The Tragedy of a Generation
I have to admit that, at this moment, I’m experiencing a mixture of bitter regret and heartfelt sorrow. When the university entrance exams were revived after Mao’s death, some forty five years ago now, Li Keqiang and I were in the initial intake of students at Peking University. He was in the Faculty of Law; I pursued Chinese literature. Back then, campus life flourished and it wasn’t long before we came across each other. We were never particularly close, but we did bump into each other fairly frequently.
Last year, when sorting out my possessions before moving west to California, I came across an old diary in which I’d recorded some details of our relationship. I’d make a point of noting that Li impressed me as having an independent spirit and a mind of his own.

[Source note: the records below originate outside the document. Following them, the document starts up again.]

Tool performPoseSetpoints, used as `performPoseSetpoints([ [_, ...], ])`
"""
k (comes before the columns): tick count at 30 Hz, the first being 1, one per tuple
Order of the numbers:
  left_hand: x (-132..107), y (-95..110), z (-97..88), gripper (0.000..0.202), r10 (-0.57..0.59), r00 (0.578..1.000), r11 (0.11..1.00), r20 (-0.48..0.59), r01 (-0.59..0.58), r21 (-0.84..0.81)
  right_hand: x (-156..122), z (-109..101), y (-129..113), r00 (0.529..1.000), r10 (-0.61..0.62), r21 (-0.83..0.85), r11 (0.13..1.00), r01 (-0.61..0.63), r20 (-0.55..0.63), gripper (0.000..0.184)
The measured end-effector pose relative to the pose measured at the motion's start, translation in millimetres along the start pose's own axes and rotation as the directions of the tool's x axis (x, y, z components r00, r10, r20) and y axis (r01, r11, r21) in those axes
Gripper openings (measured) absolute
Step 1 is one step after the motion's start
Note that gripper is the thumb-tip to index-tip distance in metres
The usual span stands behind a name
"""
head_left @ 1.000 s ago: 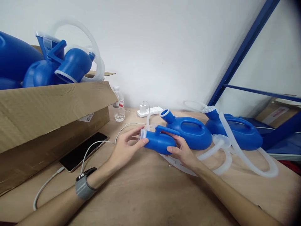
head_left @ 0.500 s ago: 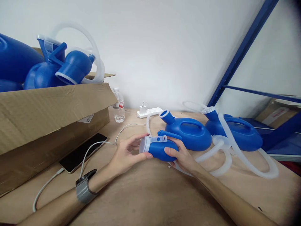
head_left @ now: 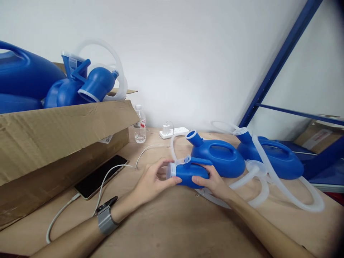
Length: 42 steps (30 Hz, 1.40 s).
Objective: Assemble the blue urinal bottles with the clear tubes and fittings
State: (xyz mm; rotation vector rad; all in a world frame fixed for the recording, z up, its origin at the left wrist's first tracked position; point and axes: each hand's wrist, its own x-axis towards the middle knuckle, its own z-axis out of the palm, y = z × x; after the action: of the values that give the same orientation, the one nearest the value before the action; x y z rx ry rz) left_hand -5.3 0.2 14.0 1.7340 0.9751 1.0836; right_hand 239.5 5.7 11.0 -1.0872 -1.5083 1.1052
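Between my hands is a blue plastic urinal funnel [head_left: 189, 175] with a slim handle bar, its rounded body held on its side above the table. A translucent cap [head_left: 171, 171] covers its left end, and the cap's strap [head_left: 184, 160] with holes rises beside the base of the handle bar. My left hand [head_left: 156, 179] is closed around the capped end, thumb along the front. Wrapped round the rounded right end is my right hand [head_left: 215, 183], its far fingers partly hidden. Just behind stands a blue urinal bottle [head_left: 220, 159] with an open spout.
A second blue bottle [head_left: 285, 161] stands to the right with translucent hoses [head_left: 271, 172] coiled around it. At left, a cardboard box [head_left: 67, 125] holds several blue parts. A phone [head_left: 100, 175], white cable [head_left: 142, 151], water bottle [head_left: 140, 125] and power strip [head_left: 176, 132] lie or stand nearby.
The view has shifted, so the scene sits slightly further right and lower. The funnel has turned a little in my hands, and the strap now stands up more beside the handle bar.
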Motion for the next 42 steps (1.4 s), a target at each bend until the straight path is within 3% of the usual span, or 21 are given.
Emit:
performPoseSetpoints([
  [5,0,1,-0.5,0.065,-0.023,1.000,0.999,0.008,0.023,0.027,1,3,3,0.998,0.006,-0.043,0.999,-0.008,-0.062,0.069],
  [8,1,5,-3.3,0.060,0.114,0.993,0.990,0.030,-0.116,0.077,2,3,1,1.000,-0.011,-0.058,0.998,0.009,-0.027,0.067],
  [10,1,11,-4.4,0.046,0.171,0.984,0.985,0.041,-0.172,0.018,1,4,-1,0.999,-0.013,-0.067,0.998,0.016,0.041,0.066],
  [14,2,22,-4.0,0.032,0.038,0.997,0.980,0.068,-0.023,-0.199,-4,8,-4,0.992,-0.005,-0.140,0.990,0.023,0.127,0.069],
  [17,3,26,-3.7,0.035,-0.027,0.997,0.969,0.079,0.045,-0.243,-7,11,-3,0.992,-0.011,-0.138,0.990,0.029,0.129,0.068],
  [25,4,23,-5.1,0.042,0.025,0.995,0.992,0.100,-0.012,-0.129,-6,16,0,0.993,-0.027,-0.096,0.995,0.038,0.111,0.065],
  [35,3,20,-0.5,0.040,0.002,0.999,0.990,0.041,0.004,-0.142,-9,15,2,0.986,-0.085,-0.124,0.987,0.103,0.146,0.065],
  [38,3,19,-0.2,0.036,-0.010,1.000,0.987,-0.002,0.009,-0.160,-9,18,0,0.970,-0.199,-0.255,0.939,0.229,0.138,0.055],
  [42,2,18,2.6,0.034,-0.038,0.997,0.984,-0.063,0.026,-0.175,-12,28,-3,0.931,-0.342,-0.476,0.803,0.359,0.124,0.037],
])
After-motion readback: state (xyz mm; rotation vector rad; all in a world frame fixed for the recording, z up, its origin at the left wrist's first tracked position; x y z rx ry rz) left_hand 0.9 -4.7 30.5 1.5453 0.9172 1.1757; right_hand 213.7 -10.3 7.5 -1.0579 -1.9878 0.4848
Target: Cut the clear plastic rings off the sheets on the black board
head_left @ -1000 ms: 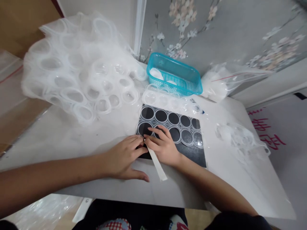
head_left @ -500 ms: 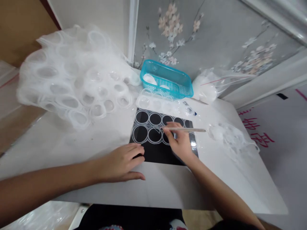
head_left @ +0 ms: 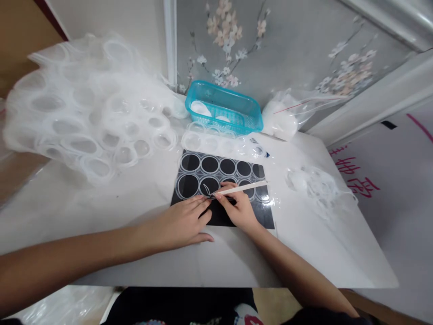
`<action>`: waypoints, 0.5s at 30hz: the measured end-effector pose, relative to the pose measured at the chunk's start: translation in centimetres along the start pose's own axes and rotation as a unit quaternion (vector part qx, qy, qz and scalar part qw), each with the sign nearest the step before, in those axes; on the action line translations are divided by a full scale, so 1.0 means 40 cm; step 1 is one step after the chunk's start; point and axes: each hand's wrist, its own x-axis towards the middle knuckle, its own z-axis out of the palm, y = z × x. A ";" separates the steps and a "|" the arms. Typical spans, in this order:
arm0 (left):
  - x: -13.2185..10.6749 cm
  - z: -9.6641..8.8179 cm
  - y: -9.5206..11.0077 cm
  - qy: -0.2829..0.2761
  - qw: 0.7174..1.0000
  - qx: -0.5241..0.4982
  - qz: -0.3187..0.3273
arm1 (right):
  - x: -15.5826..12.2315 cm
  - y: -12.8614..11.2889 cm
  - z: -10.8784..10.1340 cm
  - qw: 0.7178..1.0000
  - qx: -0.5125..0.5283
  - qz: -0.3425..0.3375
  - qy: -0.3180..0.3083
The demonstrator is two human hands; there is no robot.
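Observation:
A clear blister sheet with round wells (head_left: 219, 174) lies on a black mat (head_left: 264, 219) on the white table (head_left: 135, 253). My left hand (head_left: 182, 223) rests flat on the near left edge of the mat, fingers stretched out. My right hand (head_left: 238, 210) pinches a thin white stick (head_left: 241, 188) that points left, its tip at a well in the near row, just beyond my left fingertips.
A big pile of clear blister sheets (head_left: 84, 113) fills the left of the table. A turquoise basket (head_left: 225, 108) with white pieces stands at the back, a zip bag of white pieces (head_left: 287, 117) to its right. Crumpled clear plastic (head_left: 314, 187) lies on the right.
My right hand swung the stick out to the right, then came back left and set its tip on a near-row well. My left hand stayed on the mat's edge.

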 end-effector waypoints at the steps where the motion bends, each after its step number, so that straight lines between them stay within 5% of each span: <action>1: 0.000 0.004 0.000 0.002 1.000 -0.004 -0.001 | 0.000 -0.001 0.000 1.000 -0.003 -0.003 0.000; 15: -0.012 0.027 0.020 0.031 0.997 0.016 -0.062 | -0.003 -0.004 0.001 0.998 -0.049 -0.038 -0.017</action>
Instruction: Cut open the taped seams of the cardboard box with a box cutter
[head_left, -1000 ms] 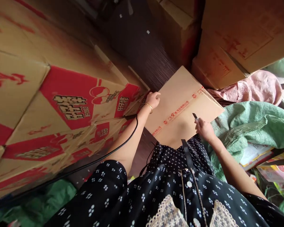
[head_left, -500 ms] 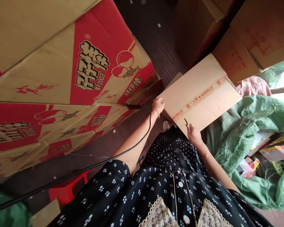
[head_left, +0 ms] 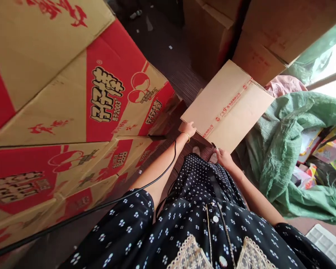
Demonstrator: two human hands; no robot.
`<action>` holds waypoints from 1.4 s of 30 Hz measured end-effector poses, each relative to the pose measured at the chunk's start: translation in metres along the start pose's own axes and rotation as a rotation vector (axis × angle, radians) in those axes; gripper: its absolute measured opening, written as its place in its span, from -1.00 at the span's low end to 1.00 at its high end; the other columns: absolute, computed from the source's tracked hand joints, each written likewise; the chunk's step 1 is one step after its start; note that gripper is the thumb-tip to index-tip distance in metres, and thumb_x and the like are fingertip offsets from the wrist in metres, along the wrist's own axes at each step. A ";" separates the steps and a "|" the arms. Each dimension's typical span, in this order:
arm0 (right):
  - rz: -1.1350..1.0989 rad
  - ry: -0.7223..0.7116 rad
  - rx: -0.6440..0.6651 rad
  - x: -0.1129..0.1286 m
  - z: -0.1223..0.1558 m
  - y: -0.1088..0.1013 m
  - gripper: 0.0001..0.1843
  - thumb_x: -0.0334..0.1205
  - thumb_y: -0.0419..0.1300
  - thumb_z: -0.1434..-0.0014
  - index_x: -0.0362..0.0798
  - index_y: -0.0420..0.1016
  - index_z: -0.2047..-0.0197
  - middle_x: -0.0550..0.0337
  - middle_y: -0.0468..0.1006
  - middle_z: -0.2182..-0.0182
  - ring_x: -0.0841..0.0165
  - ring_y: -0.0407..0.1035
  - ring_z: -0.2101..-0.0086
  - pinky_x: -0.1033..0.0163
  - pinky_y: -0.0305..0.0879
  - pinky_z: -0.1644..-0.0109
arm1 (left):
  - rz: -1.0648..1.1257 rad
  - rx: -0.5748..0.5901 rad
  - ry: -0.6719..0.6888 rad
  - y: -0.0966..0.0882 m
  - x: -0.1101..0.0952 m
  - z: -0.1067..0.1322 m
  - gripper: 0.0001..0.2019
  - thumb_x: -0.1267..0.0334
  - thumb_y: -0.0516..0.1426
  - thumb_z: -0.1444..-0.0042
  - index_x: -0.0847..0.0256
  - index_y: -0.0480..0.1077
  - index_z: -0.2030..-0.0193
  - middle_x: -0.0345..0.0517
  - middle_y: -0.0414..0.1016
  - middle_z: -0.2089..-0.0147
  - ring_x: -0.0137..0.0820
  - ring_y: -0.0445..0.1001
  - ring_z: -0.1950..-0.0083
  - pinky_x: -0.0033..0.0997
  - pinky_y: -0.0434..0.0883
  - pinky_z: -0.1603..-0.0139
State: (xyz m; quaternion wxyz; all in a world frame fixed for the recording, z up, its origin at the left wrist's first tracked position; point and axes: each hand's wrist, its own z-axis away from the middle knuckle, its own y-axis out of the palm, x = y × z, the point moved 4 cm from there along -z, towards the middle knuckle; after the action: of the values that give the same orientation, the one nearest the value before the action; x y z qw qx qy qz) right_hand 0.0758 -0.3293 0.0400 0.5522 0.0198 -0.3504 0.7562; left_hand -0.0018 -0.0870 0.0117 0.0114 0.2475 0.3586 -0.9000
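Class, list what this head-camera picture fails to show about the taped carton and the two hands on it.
- Carton contents: head view, flaps taped shut.
- Right hand: whatever it may hold is hidden by its own fingers at the carton's near edge.
- Tape print: too small to read.
- Left hand fingertips: tucked under the carton's corner.

We are seeing a plain tan carton (head_left: 229, 106) crossed by a strip of clear tape printed with red characters. The stacked boxes (head_left: 72, 108) beside it are showing tan card with large red panels, black-and-white lettering and red cherry outlines. Our dress (head_left: 190, 220) is showing black with small white dots and cream lace trim. A gold bangle (head_left: 186, 135) is glinting on the left wrist, and a black cable (head_left: 145, 183) is running along that arm. The sacking (head_left: 291, 157) is showing pale green, the floor (head_left: 168, 59) dark brown.
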 end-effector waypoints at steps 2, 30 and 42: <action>-0.241 0.080 -0.019 -0.009 0.008 0.008 -0.53 -0.11 -0.15 -0.51 -0.09 0.56 0.08 0.08 0.63 0.32 0.30 0.54 0.27 0.29 0.35 0.18 | -0.193 0.058 0.179 0.003 -0.017 0.008 -0.56 0.38 0.16 -0.20 0.19 0.51 -0.23 0.13 0.52 -0.12 -0.10 0.42 -0.27 -0.16 0.35 -0.35; -1.844 0.750 -0.602 0.079 0.009 0.157 -0.68 -0.13 0.02 -0.46 -0.15 0.44 0.24 0.31 0.39 0.62 0.54 0.30 0.68 0.47 0.17 0.61 | -1.258 0.620 1.393 0.089 -0.087 0.057 -0.27 0.06 0.25 -0.26 -0.07 0.13 -0.53 0.18 -0.05 -0.61 0.04 -0.09 -0.62 0.14 0.03 -0.55; -1.975 0.631 -0.612 0.111 -0.004 0.154 -0.67 -0.23 0.05 -0.46 -0.14 0.43 0.35 0.34 0.39 0.63 0.60 0.26 0.70 0.50 0.14 0.60 | -1.502 0.783 1.688 0.126 -0.099 0.063 -0.22 0.22 0.27 -0.19 -0.16 0.12 -0.53 -0.01 -0.07 -0.63 0.03 -0.18 -0.64 0.33 -0.25 -0.58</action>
State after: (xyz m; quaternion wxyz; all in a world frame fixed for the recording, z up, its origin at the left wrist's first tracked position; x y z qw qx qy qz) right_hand -0.0966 -0.2584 0.0050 0.9646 -0.0409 -0.1958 -0.1718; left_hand 0.0828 -0.2368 0.0154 -0.8328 0.4757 0.0093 -0.2830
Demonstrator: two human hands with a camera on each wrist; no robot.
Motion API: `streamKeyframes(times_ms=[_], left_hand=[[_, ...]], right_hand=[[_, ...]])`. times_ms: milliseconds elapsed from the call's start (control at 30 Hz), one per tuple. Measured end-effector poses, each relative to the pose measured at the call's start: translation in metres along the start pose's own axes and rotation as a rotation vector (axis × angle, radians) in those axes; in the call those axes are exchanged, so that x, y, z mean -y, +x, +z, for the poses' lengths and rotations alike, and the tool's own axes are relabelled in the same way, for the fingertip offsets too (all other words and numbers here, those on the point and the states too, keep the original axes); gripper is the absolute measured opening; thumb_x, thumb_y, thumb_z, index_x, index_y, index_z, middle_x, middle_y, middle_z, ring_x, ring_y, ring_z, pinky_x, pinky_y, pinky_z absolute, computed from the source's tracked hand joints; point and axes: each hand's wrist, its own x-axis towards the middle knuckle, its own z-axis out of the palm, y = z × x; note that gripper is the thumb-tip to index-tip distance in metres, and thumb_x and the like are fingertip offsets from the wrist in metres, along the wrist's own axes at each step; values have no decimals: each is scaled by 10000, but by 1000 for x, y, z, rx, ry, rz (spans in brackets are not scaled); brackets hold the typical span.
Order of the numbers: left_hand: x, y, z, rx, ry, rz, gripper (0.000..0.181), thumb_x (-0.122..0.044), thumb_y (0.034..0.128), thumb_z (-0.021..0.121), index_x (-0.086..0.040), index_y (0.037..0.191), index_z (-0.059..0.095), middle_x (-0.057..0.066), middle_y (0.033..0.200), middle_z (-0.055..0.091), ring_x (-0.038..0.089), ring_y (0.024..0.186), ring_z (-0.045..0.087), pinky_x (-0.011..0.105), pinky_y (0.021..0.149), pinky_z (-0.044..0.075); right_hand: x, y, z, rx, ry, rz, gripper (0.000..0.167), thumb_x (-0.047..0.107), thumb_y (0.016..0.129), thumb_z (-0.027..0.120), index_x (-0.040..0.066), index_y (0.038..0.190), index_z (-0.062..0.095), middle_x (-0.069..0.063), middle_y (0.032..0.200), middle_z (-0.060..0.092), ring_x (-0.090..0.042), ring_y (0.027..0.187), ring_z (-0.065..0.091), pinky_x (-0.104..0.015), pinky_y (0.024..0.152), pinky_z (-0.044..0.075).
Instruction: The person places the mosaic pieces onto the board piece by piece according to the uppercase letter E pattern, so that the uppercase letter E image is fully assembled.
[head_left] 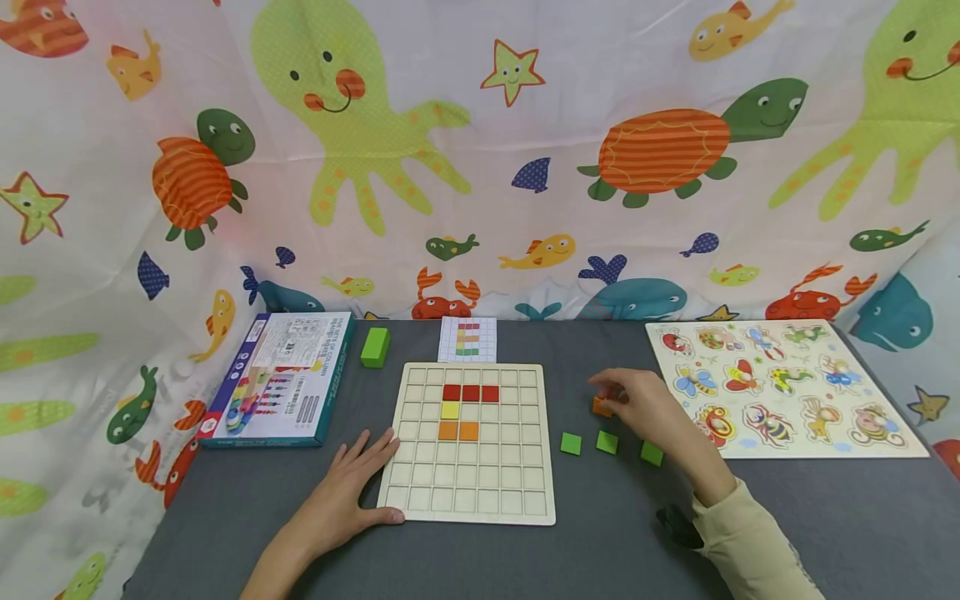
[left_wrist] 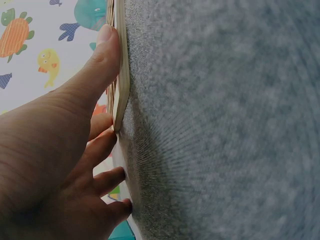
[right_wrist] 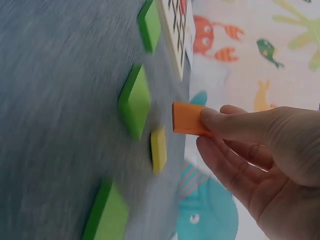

Although our paths rarely crossed after university, I distinctly recall the last time I saw him. It was at a symposium organized by the Central Committee of the Communist Youth League focussed on the future of popular non-Communist Party civil and political groups during the lead-up to the Thirteenth Party Congress [in 1987]. I’d been invited since I was in a working group tasked with developing an agenda for political reform presented to the Congress. Our hosts were Liu Yandong and Liu Qibao, both leaders of the League, and Li Keqiang, who by then was in the League’s secretariat, made a point of coming over to say hello. By that point I’d heard accounts from our alma mater that cast him in a pretty unflattering light. They related to the student unrest in late 1986 [when student demonstrators in Shanghai calling for media freedom and democracy inspired others in Beijing and elsewhere] when the Party’s Youth League had dispatched him to Peking University — a place regarded as a bellwether of the nation’s student life — to enforce order and help keep a lid on things. Word was that he took a hard line against the protesters and made sure that no PKU students joined the protests. It seemed fairly obvious that Li had abandoned the relative independence of mind that I had previously admired in him for the sake of his political future. At our final meeting that day we merely exchanged a few pleasantries.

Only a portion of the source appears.